When now there came a lulling in the roar
And none at present occupied the floor
He madly leaped to gain the speaker’s station,
In labor groaning with a young oration,
And wildly screamed this famous declamation.
“O woman, woman; foully fair,
Thou source of bliss and yet despair—
Thou pride of heav’n thou curse of hell,
Thou greatest woe on earth that fell
When mad Pandora op’d her box
And horrors issued forth in flocks—
Thou richest gift vouchsafed to man
When heav’n look’d down his wants to scan,—
Thou type of goodness, beauty, worth—
The tie that links our hearts to earth
With silken cords we scarcely feel
Yet strong as pond’rous bars of steel—
Thou ray of glory from on high,
Thou charmer, cheater, rib awry,
How oft for you I’ve madly cried!
How oft become a tempocide!
How often suffered, bled, and died!
Deceiver vile, yet fount of truth,
A Dian pure, a harlot Ruth,
O, why wast thou to mortals given?
To tempt to hell—to lure to heav’n!”
In agony he writhed at its conclusion,
And swoon’d amid the general confusion.
While red with flame the oven still was heated
Like hapless Daniel’s seven times repeated,
And self-elected cooks were fairly aching
To have a finger in this public baking,
Some sharp director of the frothy brewing,
Intent on shrewdest ways and means pursuing,
Espied a form whose locks, uncombed and matted,
Betokened hasty rising,—or belated,—
Involving toilet scanty and neglected:
Or, more belike, he cunningly affected
Some studied roughness in the coat and trouser,
To give “eclat” as leading “rabble rouser.”
Tho’ mingled with peculiarities
His mind a storehouse was of rarities,
Wherein dame nature wrought in broadest plan,
The full unstinted measure of a man.
Exuberant fancy pruned to limits fit
A yield profuse returned of golden wit;
While wisdom, logic, sense, and virtue rung
With eloquence spontaneous on his tongue.
One, briefly, who the happy art possessed
To do the thing another just professed.
Him they beset, with gen’ral acclamation,
To “throw himself” for their regeneration.
The time was trying, critical th’ occasion:
But finally he yielded to persuasion,
Tumbled his mane accordant with his custom,
And, while he wished their vanity would bust ’em,
Talked gingerly as dubious to trust ’em.
His speech, tho’ tough enough, and smooth and limber,
Had not that sturdy, manly, ringing “timbre,”
Which carpenters of old from stock selected,
When massive structures were to be erected.
He seemed gallant, who, minded to be civil,
Reduced himself to childish woman’s level;
And, so regarding their capacity,
Talked little sense with much vivacity.
As jugglers, when their trade they ply,
Of tinsel make display, to catch the eye,
And thus have “scope and verge” to cut their capers,
Beneath the very nose of stupid gapers.
He whiles like angry lion growled and grumbled,
While mutterings like distant thunder rumbled.
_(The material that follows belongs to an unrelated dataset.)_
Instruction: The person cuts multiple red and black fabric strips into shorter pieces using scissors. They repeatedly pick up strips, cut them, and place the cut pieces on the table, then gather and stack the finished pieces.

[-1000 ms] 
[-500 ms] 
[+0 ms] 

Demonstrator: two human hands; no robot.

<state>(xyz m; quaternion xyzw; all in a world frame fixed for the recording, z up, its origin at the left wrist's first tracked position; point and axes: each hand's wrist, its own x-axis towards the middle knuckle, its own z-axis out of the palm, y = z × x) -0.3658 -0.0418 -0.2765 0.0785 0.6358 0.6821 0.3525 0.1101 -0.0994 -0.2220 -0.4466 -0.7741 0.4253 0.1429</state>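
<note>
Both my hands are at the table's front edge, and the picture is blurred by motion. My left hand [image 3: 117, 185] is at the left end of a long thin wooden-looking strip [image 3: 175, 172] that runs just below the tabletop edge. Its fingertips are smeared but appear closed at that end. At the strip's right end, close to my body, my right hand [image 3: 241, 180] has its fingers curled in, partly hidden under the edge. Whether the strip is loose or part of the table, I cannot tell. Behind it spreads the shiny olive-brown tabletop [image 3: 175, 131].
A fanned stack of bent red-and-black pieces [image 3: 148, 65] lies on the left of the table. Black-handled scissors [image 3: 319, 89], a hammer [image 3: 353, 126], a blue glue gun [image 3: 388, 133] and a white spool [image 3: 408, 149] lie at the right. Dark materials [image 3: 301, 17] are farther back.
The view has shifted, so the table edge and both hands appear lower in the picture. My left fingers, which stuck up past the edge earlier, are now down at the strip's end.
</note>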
Anon, wit’s scintillations dazzled all,
Like sunlight sparkling on a waterfall.
With small regard for aught, for nothing stopping,
Rising he thus broke out like champagne popping.
Sing Io Bacche! Io Susan sing!
Shout hallelujah! let the welkin ring!
Let all the male creation bound and free
Hosannas raise in woman’s jubilee!
The mighty tide is rolling, waves are dashing,
Oppressors tremble, kingly thrones are smashing;
Triumphant woman’s chariot wheels are flashing,
And bigot’s bones like brittle glass are crashing
Beneath the blows of woman’s sabre slashing.
Great is Diana! marvellous her plan!
For her I feel as never yet for man.